Why is p.updateFluff() called when it is rather than pn.updateFluff() called as it was just prior to the call to poissonKernel() as it was in nsPoissonStencil.chpl?

Either pattern achieves essentially the same effect. The benefit of this arrangement is that after the loop, the solution array, p, has updated fluff buffers. With the alternative pattern, you'd want to call p.updateFluff() immediately after the for-loop to achieve the same effect.

This is the Cauchy convergence criterion for a sequence of vectors.
The difference of the individual 1-norms as used in Barba's original Python and replicated in the Chapel code is, I would suggest, not a true convergence measure...

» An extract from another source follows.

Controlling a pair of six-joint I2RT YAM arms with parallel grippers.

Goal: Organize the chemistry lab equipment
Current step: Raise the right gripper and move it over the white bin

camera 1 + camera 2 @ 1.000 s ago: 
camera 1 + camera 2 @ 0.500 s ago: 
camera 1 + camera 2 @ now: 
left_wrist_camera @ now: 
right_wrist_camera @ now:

Yeah, that's true, it's sort of a strange convergence criterion, and I'm not 100% sure why it was used in the original tutorials, but I went ahead and copied what they used to keep things consistent. It would definitely be interesting to try the condition you've suggested to see if it achieves noticeably different results.

Not sure what the problem is but a NaN is not a good thing to have.
It is the algorithm which has the issues. No problems with Chapel itself.

That's probably a case where the algorithm has become numerically unstable. I'm guessing it's because the ratio of finite difference points to unit length is too large, and thus the "derivatives" become too large to be numerically stable. You should be able to get around this by also increasing xLen and yLen.

Best,
Jeremiah

1 Like

The algorithm should be independent of xLen and yLen.

Beyond a 2D mesh of 99x99, it fails. A finite element program should work better the more you refine the mesh. In this case, the more you refine the mesh, the faster the algorithm breaks down. So the algorithm has fundamental issues. Scary.

P.S. I agree with your use of the same termination condition as the original Python. Consistency is the name of the game. That said, the termination condition used in the original Python is more than strange, I think it is mathematically flawed. My advice to anybody using the algorithm is that they should use the Cauchy convergence criterion. It has a sound (rock solid?) mathematical basis. Cauchy himself was a French mathematician, engineer, and physicist. He was one of the first to rigorously state and prove the key theorems of calculus and he contributed a lot to the field of continuum mechanics amongst a whole lot of other things.